Sunday, September 6, 2009

The Waiting Game

CastorOilNow that I'm in week 37 of this pregnancy, labor could theoretically happen any time between now and 4-5 weeks from now.

Around this time, the women on my baby internet boards go a little insane. I'm a member of what's probably the largest baby-centric website out there. It also caters to the lowest common denominator of pregnant woman -- it's like the AOL of baby boards. Okay, that sounded meaner than I meant it to, but it's also kind of true. These women are on the younger side, with a lot of military wives and pregnant teenagers. They're not especially well-read, as a general rule. They tend towards groupthink and are prone to panic. This last one especially.

The result is that you've got this restless melting pot of bored, hormonal, excitable pregnant women desperate for an excuse to stop concentrating on their physical and emotional discomfort. So when a meme sweeps through the board, everyone suddenly takes it extremely seriously and literally dozens upon dozens of threads are started to discuss it.
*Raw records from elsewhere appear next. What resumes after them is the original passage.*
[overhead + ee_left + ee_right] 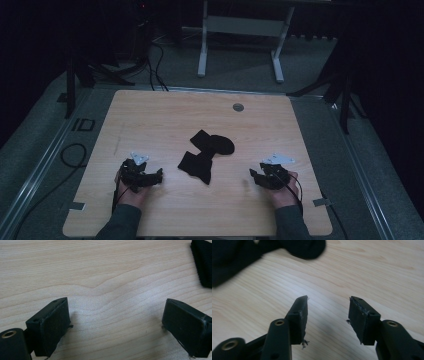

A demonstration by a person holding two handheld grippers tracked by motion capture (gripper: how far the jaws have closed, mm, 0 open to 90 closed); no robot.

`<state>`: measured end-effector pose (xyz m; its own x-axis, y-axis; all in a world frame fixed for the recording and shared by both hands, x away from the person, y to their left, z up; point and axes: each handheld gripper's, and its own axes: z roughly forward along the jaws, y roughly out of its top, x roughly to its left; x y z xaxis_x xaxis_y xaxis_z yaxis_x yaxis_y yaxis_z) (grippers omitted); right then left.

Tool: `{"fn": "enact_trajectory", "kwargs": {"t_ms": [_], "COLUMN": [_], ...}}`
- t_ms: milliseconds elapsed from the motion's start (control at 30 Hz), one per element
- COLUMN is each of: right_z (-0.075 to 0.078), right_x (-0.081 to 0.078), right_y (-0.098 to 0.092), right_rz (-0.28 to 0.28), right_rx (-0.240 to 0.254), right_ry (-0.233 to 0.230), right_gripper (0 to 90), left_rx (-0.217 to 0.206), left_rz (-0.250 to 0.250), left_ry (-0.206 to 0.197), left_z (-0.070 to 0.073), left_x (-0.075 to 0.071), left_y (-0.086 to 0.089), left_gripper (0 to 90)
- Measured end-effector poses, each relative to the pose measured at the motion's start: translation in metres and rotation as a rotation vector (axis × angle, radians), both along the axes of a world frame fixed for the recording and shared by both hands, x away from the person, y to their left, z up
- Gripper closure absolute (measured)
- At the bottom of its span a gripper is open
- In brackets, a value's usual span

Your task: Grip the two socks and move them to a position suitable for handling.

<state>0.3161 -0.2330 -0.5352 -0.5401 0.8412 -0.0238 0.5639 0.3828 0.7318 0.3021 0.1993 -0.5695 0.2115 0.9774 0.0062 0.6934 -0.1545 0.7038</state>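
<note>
Black socks (206, 154) lie crumpled together in the middle of the wooden table (150, 120). My left gripper (160, 176) rests on the table to their left, jaws wide open over bare wood (115, 312), with a ribbed sock edge (203, 262) at the upper right of the left gripper view. On the other side, my right gripper (252, 174) sits low on the table, open with nothing between its jaws (328, 312). The dark socks (262, 252) appear blurred at the top left of the right gripper view.
A round grey grommet (238, 107) sits near the table's far edge. A white desk frame (240, 30) stands on the floor beyond. Black stands (345, 95) and cables (72, 155) flank the table. Tape tabs (320, 202) mark the near corners.
</note>
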Motion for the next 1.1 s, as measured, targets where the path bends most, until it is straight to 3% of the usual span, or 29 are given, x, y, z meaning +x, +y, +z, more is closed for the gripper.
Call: {"fn": "enact_trajectory", "kwargs": {"t_ms": [33, 67, 100, 133, 167, 333, 533, 833, 1100], "right_z": [0.005, 0.005, 0.008, 0.008, 0.011, 0.014, 0.02, 0.019, 0.014], "right_x": [-0.002, -0.002, -0.003, -0.003, -0.003, -0.004, -0.004, 0.001, 0.006], "right_y": [0.007, 0.007, 0.017, 0.017, 0.026, 0.044, 0.08, 0.12, 0.154], "right_rz": [0.04, 0.04, 0.104, 0.104, 0.146, 0.214, 0.307, 0.392, 0.44], "right_rx": [-0.007, -0.007, -0.01, -0.01, -0.026, -0.037, -0.055, -0.054, -0.083], "right_ry": [0.001, 0.001, 0.008, 0.008, 0.011, 0.013, 0.008, 0.02, 0.04], "right_gripper": [52.9, 52.9, 57.2, 57.2, 62.0, 69.9, 76.1, 74.7, 65.9], "left_rx": [0.0, 0.0, 0.001, 0.001, 0.0, 0.0, 0.0, 0.0, 0.0], "left_rz": [0.0, 0.0, 0.0, 0.0, 0.0, 0.0, 0.001, 0.0, 0.0], "left_ry": [0.0, 0.0, 0.0, 0.0, 0.0, 0.0, -0.001, 0.0, 0.0], "left_z": [0.0, 0.0, 0.0, 0.0, 0.0, 0.0, 0.0, 0.0, 0.0], "left_x": [0.0, 0.0, 0.0, 0.0, 0.0, 0.0, 0.0, 0.0, 0.0], "left_y": [0.0, 0.0, 0.0, 0.0, 0.0, 0.0, 0.0, 0.0, 0.0], "left_gripper": [7.9, 7.9, 7.9, 7.9, 7.9, 7.9, 7.9, 7.9, 7.9]}}
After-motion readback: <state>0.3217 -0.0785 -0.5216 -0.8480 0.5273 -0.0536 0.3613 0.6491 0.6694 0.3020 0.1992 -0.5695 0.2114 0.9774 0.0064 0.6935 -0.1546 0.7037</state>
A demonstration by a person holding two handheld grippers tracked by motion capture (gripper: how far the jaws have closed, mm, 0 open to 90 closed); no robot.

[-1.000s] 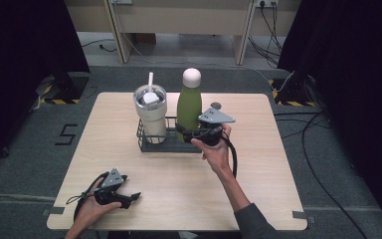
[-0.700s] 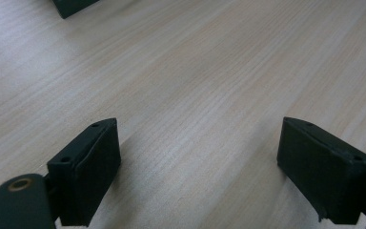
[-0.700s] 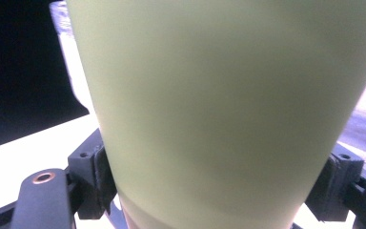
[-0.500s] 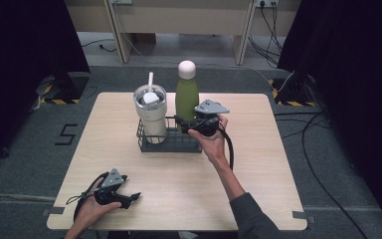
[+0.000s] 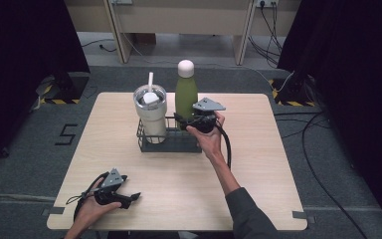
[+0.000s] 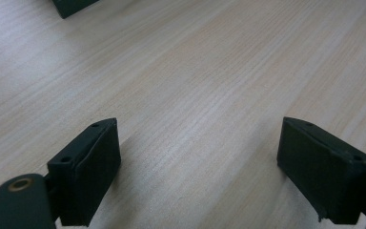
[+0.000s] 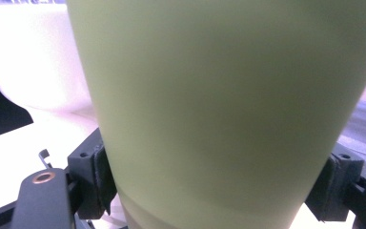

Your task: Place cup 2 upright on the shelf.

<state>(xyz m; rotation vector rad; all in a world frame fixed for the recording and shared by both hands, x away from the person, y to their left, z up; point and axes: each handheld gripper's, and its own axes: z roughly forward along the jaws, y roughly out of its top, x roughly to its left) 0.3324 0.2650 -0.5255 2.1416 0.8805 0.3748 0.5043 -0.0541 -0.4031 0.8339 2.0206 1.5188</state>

Right now, it's castor oil. Apparently, if you take a lot of it, you can possibly induce labor early if one type of abdominal cramp (the usual kind) triggers a different kind (baby-producing contractions.)  The board is passionately split on whether taking castor oil to induce early labor is a terrible idea that will potentially harm your child, or God's gift to uncomfortable pregnant women. It's not something I'd ever try, but it's also the most extreme of a long, loooooooong list of ways women have come up with to induce labor early.

Seems like everyone has their fail-safe suggestion for getting that baby out weeks before your body's prepared to do the deed on its own. Here are merely a few of the more popular ones:

- Evening primrose oil suppositories
- Spicy food
- Walking miles every day
- Sex every night
- Nipple stimulation for five minutes at fifteen minute intervals for three hours every day
- Eggplant parmesan
- This or that restaurant's "special salad" (every city has one)
- Bouncing on an exercise ball
- Mass quantities of pineapple

Listen...here's how I feel about all of this. I'm in pain. I'm uncomfortable. I don't sleep much. Our little girl is probably topping 7 lbs at this point, according to the latest ultrasounds, and I don't relish the idea of another month of grow-time.

But I don't want this baby to come out earlier than it needs to! I mean don't get me wrong -- if my body decides that 38 weeks is all the time it needs to bake her and so delivers her two weeks ahead of schedule, NOBODY will be happier about that than I will. But in the meantime, I feel like there's something distinctly weird about trying to coax her out by tricking my body into thinking it's done gestating before it really is.

I read these women's stories on the internet board, now that it's September and dozens of women on the September birth board are delivering every day. And while most of them are healthy deliveries, I also notice a trend: the babies who are born a few weeks early reflect the risks that come with early delivery. They spend a night, or several, in the NICU instead of in the postpartum room with their parents. They don't get skin-on-skin time with their moms right away but are whisked away to be hooked up to IVs and monitors. Mostly they're fine after the first day or two and are sent home perfectly healthy -- but for those first few hours, it's much more touch-and-go. It just goes to show that even three weeks can make a difference in the overall health of the baby. Even ONE week can make a difference. And the thought of delivering my daughter, then watching her be taken away from me before I've had a chance to hold and cuddle and feed her, hurts too much to think about.

So all right then, baby. You win. Take all the time you like -- at least, up until your due date. If you haven't appeared by then, it's open season on your tiny little butt.